Whole blood was collected into EDTA-blood tubes 0.5, 1, 2, 4, 8, 16 and 24 hours after administration of either Rapatar or unformulated rapamycin. Tubes were inverted a few times, and stored on ice in dark container during the experiment. At the end of the experiment, all samples were placed for storage at −70°C in a light-protected container. Frozen blood samples were submitted to the Rocky Mountain Instrumental Laboratory (Fort Collins, Co) for LC/MS/MS analysis of rapamycin. Pharmacokinetic analysis was performed using data from individual mice for which the mean and standard error of the mean (SEM) were calculated for each group using PK Solutions software (Version 2.0).
Western blot analysis
In order to maximize and be able to detect p70S6 phosphorylation [37,38], six C57Bl/6J mice were food-deprived for 18 hrs. At the end of the fasting period, animals received either Rapatar (0.5 mg/kg) or PBS via gavage and 15 minutes later were allowed access to food. One hour later animals were sacrificed; livers were dissected, lysed in RIPA buffer and loaded on a 8% SDS-PAGE gel. After separation and transfer to a PVDF membrane, protein lysates were analyzed for mTOR activation by probing with an antibody against phospho-p70 S6 Kinase (Thr389) (1:1000; Cell Signaling) and Actin (1:10000 Cell Signaling). After incubation with HRP conjugated secondary antibodies (Santa Cruz Biotechnologies), transferred proteins were visualized with the ECL detection kit (Jackson Research Laboratories).

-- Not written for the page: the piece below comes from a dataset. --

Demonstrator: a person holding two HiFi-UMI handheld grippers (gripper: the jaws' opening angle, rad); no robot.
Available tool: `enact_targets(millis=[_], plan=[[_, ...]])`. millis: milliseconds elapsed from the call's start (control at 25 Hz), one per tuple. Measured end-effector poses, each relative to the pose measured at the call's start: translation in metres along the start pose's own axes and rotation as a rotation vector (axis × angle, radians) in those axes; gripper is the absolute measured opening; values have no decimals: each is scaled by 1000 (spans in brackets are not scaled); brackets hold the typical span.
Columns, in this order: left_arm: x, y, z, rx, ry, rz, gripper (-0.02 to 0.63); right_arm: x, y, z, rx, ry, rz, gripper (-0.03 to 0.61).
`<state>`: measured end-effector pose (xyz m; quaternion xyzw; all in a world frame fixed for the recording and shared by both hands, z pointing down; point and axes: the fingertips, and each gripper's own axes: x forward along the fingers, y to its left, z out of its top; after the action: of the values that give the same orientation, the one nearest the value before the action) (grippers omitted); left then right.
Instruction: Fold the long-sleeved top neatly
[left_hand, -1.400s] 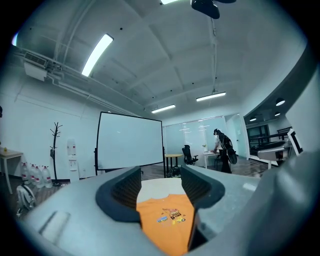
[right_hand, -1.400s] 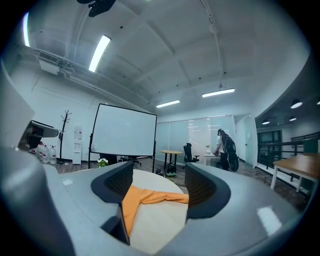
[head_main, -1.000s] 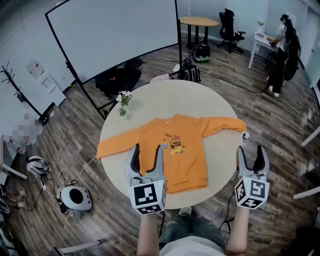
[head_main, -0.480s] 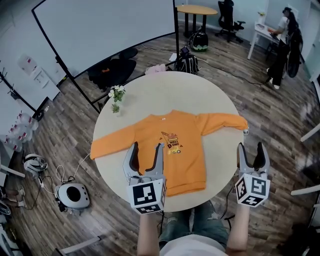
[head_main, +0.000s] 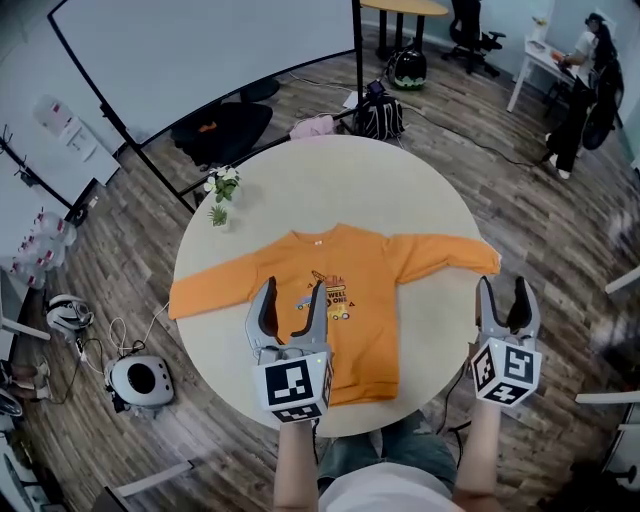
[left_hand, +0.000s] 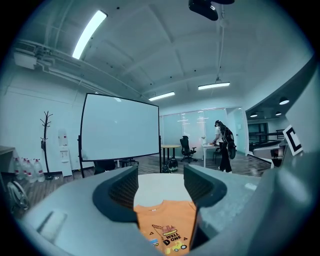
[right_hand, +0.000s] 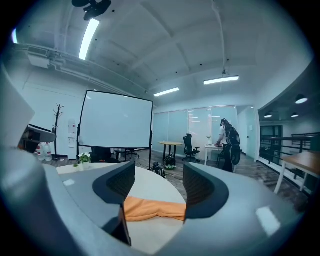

The mice were visually inspected for tumor development and weighed weekly. Animals showing deteriorating clinical status manifested by constant weight loss or visual tumor appearance were sacrificed and evaluated for gross pathological changes by complete necropsy. For histological evaluation, all tissues were fixed in 10% neutral formalin for 24 hours, and then transferred to 70% ethanol. Samples were embedded in paraffin, sectioned and stained with hema-toxylin and eosin. Histopathological examination was performed on tumors, gross lesions and target tissues using Zeiss AxioImager A1 with Axiocam MRc digital camera. The guidelines of Bethesda classification was used in determining the diagnosis .
Differences in survival and tumor incidence were evaluated by the Mantel-Cox log-rank test.
We thank Mary Spengler for critical reading of the manuscript. This work was supported in part by NIH grant GM095874 and by Roswell Park Alliance Foundation (to M.P.A.) and Tartis, Inc. (to A.V.G.)
Conflicts of Interest
The authors of this manuscript have no conflict of interests to declare.